• _TASK INSTRUCTIONS_
Could you retype the lines below, starting at the line holding "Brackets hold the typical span" and stopping at the line holding "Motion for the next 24", inclusive? Copy them exactly and drop the images.

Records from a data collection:
===============

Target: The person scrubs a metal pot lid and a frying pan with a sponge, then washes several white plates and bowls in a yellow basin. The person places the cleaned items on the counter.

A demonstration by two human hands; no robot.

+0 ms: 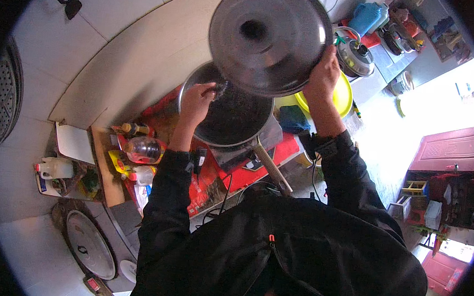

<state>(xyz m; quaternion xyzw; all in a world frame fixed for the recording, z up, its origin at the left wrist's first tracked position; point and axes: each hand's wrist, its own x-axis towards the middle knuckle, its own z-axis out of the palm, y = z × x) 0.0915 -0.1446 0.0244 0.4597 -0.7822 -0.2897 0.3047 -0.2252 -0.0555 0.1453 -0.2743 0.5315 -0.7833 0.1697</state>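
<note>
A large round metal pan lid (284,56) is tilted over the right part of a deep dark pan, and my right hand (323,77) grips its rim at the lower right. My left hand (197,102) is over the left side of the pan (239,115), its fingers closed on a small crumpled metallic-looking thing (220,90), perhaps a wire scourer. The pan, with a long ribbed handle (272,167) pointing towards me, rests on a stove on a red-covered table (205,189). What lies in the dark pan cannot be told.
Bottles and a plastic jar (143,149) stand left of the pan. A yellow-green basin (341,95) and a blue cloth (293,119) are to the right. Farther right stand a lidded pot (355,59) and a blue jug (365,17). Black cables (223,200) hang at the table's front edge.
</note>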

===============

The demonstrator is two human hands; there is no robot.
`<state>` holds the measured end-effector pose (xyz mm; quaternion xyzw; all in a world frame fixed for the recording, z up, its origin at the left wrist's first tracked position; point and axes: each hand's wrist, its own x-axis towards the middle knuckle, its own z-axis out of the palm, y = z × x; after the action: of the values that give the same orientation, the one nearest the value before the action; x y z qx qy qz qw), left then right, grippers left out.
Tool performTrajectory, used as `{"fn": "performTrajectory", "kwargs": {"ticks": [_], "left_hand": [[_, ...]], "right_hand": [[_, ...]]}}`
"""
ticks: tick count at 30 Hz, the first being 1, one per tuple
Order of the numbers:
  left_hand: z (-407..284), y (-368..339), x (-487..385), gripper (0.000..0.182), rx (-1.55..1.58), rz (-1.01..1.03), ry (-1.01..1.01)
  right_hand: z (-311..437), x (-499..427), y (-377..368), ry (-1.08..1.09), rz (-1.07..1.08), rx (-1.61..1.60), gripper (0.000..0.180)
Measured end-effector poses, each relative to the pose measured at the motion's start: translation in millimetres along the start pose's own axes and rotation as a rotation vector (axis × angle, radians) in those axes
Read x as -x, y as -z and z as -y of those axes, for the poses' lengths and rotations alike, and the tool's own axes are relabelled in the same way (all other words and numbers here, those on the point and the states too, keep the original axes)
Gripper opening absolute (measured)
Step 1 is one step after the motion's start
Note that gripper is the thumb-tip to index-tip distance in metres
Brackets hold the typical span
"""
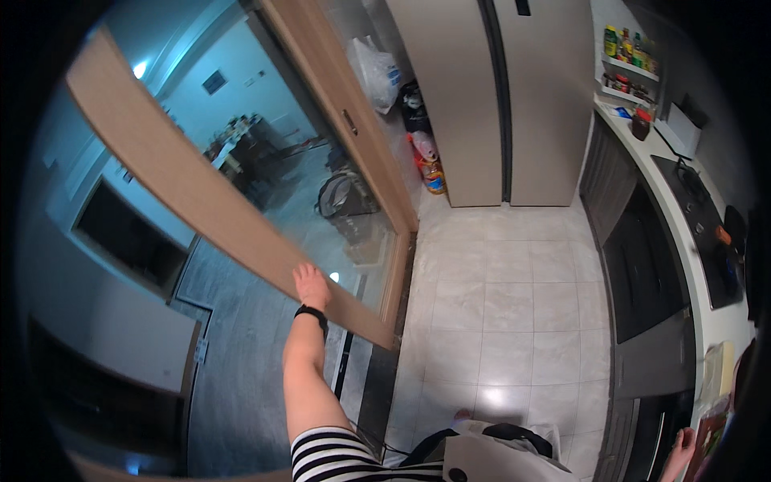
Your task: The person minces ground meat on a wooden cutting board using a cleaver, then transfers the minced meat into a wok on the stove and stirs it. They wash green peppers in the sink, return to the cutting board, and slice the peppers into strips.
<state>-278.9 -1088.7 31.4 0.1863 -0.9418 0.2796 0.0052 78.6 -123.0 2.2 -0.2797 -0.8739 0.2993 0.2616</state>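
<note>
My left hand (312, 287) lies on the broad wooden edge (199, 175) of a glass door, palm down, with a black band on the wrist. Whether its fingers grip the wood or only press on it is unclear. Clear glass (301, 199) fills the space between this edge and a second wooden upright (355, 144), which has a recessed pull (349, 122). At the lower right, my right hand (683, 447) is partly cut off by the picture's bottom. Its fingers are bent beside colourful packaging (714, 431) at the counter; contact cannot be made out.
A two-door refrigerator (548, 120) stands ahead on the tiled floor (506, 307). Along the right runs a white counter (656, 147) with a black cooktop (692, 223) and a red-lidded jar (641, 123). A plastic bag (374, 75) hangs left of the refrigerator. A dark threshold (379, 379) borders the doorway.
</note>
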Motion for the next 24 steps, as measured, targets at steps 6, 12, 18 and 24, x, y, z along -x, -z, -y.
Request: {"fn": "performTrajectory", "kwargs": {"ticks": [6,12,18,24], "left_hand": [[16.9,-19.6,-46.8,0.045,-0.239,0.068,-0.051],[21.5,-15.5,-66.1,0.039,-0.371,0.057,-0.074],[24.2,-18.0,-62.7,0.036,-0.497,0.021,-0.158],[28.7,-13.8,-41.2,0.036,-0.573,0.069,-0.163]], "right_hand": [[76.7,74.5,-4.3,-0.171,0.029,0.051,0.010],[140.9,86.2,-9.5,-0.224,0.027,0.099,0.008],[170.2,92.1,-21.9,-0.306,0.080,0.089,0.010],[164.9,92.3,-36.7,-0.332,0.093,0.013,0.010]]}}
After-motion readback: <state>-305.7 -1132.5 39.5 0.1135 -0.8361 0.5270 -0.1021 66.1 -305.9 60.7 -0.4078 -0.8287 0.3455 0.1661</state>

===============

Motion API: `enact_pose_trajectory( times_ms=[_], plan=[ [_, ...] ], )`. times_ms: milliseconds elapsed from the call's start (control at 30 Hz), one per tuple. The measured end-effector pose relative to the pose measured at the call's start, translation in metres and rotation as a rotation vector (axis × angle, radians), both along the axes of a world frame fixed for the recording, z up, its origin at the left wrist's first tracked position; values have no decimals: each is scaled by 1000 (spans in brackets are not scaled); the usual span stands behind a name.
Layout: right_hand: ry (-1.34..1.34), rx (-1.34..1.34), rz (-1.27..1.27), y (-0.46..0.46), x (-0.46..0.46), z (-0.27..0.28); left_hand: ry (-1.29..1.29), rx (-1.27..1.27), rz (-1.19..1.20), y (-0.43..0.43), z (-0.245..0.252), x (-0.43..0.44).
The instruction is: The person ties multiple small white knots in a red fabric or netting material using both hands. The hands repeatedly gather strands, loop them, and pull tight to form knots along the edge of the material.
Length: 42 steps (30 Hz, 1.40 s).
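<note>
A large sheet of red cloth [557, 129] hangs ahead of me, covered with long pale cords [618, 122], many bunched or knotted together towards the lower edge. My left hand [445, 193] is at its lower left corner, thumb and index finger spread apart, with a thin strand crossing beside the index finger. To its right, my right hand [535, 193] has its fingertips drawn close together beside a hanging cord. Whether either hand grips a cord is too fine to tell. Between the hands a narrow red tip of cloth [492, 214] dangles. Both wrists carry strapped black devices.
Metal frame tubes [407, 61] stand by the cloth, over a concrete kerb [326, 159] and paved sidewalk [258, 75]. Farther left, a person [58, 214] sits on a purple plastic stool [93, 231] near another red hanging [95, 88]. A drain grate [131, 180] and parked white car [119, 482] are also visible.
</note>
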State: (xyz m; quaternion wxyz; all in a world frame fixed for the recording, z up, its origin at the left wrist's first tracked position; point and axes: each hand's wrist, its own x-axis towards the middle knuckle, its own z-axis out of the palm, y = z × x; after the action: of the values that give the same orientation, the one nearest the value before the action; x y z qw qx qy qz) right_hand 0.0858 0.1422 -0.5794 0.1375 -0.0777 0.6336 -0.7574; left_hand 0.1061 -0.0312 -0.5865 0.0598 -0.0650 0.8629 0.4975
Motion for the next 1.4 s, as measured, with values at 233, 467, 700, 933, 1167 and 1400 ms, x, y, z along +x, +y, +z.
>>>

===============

• _FINAL ANSWER_
Brackets hold the typical span
"""
Your task: The person minces ground meat on a wooden cutting board using a cleaver, then transfers the minced meat into a wok on the stove and stirs it. They wash green peppers in the sink, return to the cutting board, and slice the peppers into strips.
<state>-278.9 -1088.7 31.4 0.1863 -0.9418 0.2796 0.0052 78.6 -123.0 2.2 -0.2797 -0.8739 0.2993 0.2616</state>
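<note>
My left hand (312, 287) lies on the broad wooden edge (199, 175) of a glass door, palm down, with a black band on the wrist. Whether its fingers grip the wood or only press on it is unclear. Clear glass (301, 199) fills the space between this edge and a second wooden upright (355, 144), which has a recessed pull (349, 122). At the lower right, my right hand (683, 447) is partly cut off by the picture's bottom. Its fingers are bent beside colourful packaging (714, 431) at the counter; contact cannot be made out.
A two-door refrigerator (548, 120) stands ahead on the tiled floor (506, 307). Along the right runs a white counter (656, 147) with a black cooktop (692, 223) and a red-lidded jar (641, 123). A plastic bag (374, 75) hangs left of the refrigerator. A dark threshold (379, 379) borders the doorway.
</note>
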Motion for the next 24 steps, as measured, targets at steps 6, 12, 18 and 24, x, y, z along -x, -z, -y.

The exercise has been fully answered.